We haven't ignored it, of course.  We've asked for
exactly what he said *in context*, but nobody has
been able to come up with that yet.

> You and Judy have had experience with only *one* of
> them. Based on that, you seem to be claiming that TM
> *is* completely effortless. But neither of you has
> ever experienced a style of meditation that is *really* 
> effortless, and that doesn't even involved thinking a
> particular thought (the mantra) or "coming back to"
> anything (again, the mantra).

You're suggesting that thinking the particular thought
of the mantra, or coming back to that thought, involves
*effort*.  We're saying that isn't our experience.
Apparently, for you and Vaj, both *do* involve effort.

And that's why we say you and Vaj have not experienced
TM's effortlessness.

> And you're chiding US on our "lack of experience?"

Not chiding you, simply pointing out what seems to be
the case where TM is concerned.

> I would suggest that Vaj is RIGHT ON with his sugges-
> tion that your entire stance is based on wHAT YOU
> WERE TOLD about TM's supposed effortlessness. You
> were told, over and over and over and over, that it
> is effortless, and now you can't even *conceive* of
> it being any other way.

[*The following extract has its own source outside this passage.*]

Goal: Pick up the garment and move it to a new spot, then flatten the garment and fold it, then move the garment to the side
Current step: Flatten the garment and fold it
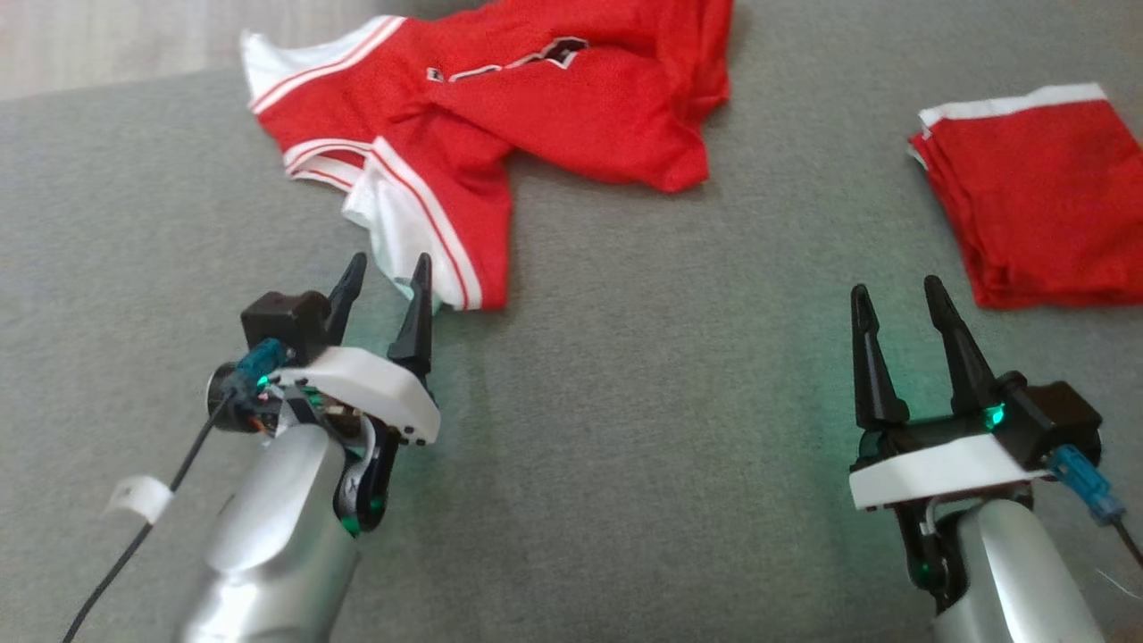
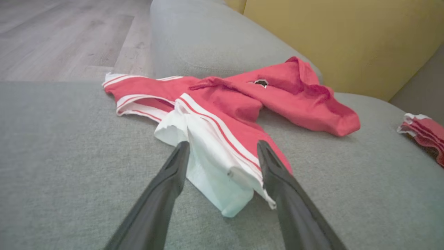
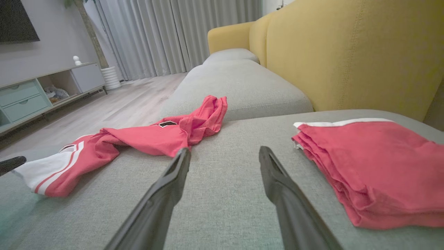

You *interpret* your personal
> experience as 'effortlessness,' because you were TOLD
> that it was effortlessness.

Effortlessness isn't a conception, it's an *experience*.
It's impossible to "conceive" of effortlessness; it can
only be experienced.

It works exactly in reverse from what you speculate:
Once you have *experienced* TM's effortlessness, you
recognize the description as accurate.  Up to that
point, the description is meaningless, no matter how
many times somebody says it's effortless.

 You have no experience of
> what effortlessness might really BE in the world of
> meditation.
> 
> But you're willing to claim that other people, who
> HAVE experienced a style of meditation that really 
> IS effortless, are mistaken and that you are correct.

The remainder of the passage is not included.